Here’s Why Maroon 5 And Travis Scott Aren’t Getting Paid For Their Halftime Performances

Jeff Kravitz/FilmMagic

Would you believe me if I told you that Maroon 5 didn’t get paid a dime from the NFL for that ground-breaking, industry-changing, cancer-curing Super Bowl halftime performance. Or that Travis Scott wasn’t paid handsomely for his .832 seconds on screen?

Well, if I told you that, it would only be a half-truth.

According to Sporting News, the league covers all costs associated with the production of the show, which can climb to $10 million, but do not pay the performers a hefty sum, per league policy. However, in an email to Yahoo Finance, NFL spokesman Brian McCarthy said performers receive “union scale,” a reference to a minimum wage set by the union.

The incentive for the talent lies entirely in the exposure, as over 100 million people typically watch the Super Bowl (official viewership numbers come out later this week). The NFL knows this, which is why it doesn’t shell out the six-or-seven figures these performers usually demand for a performance. Justin Timberlake, last year’s headliner, released his album, Man of the Woods, two days before the Super Bowl and sales rose  534% after the show. Lady Gaga, the 2017 headliner, enjoyed a 1,000% sales increase following her acrobatic performance.

Via Forbes:

Madonna’s 2012 Super Bowl gig spurred 165,000 digital downloads of her new track “Give Me All Your Luvin” and boosted purchases of classics like “Vogue” (+1,033%) and “Like A Prayer” (+2,437%) in the week that followed. In 2014, Bruno Mars’ show pushed his album Unorthodox Jukebox from No. 7 to No. 3 on the Billboard charts, nearly doubling his previous week’s sales.

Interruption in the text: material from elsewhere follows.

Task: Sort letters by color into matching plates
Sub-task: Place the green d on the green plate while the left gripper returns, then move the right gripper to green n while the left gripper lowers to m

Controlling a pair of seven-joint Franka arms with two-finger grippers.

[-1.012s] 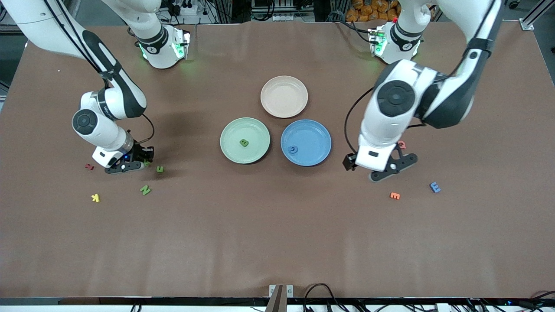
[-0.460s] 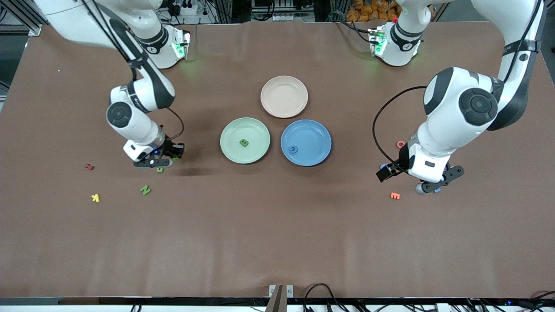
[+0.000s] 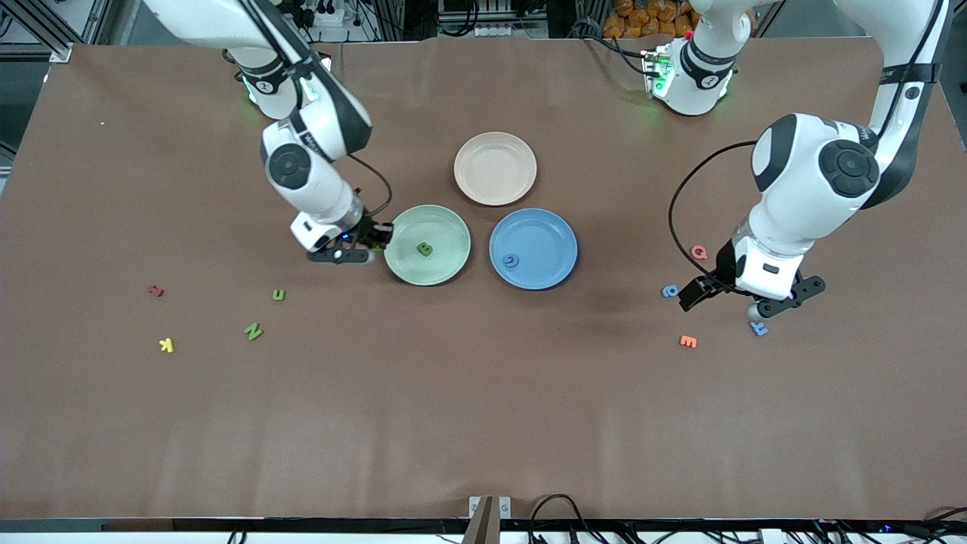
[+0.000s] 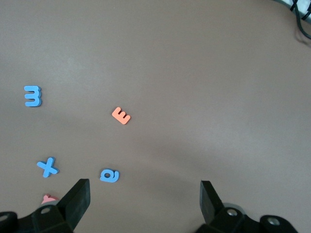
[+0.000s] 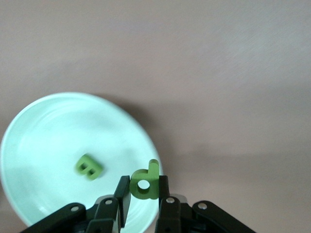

With the NFL being a lightning rod for controversy in the wake of the kneeling scandal, the halftime show may not be as alluring to performers as it once ways. An online petition urging Maroon 5 to drop out of the Super Bowl halftime show garnered over 115,000 signatures and may have been what prompted the band, in conjunction with Interscope Records and the NFL, to announce a $500,000 donation to Big Brothers and Sisters of America, a non-profit that mentors children to reach their full potential. Additionally, Travis Scott said he would only perform at the Super Bowl if the NFL donated $500,000 to Dream Corps, an social activism organization.

The fact that the halftime shows are always musical bugs me. I would hold off on taking my annual halftime dump if I could watch Dave Chappelle or Bill Burr do 15 minutes of new material. That could go very poorly for the NFL, which would bring me great joy.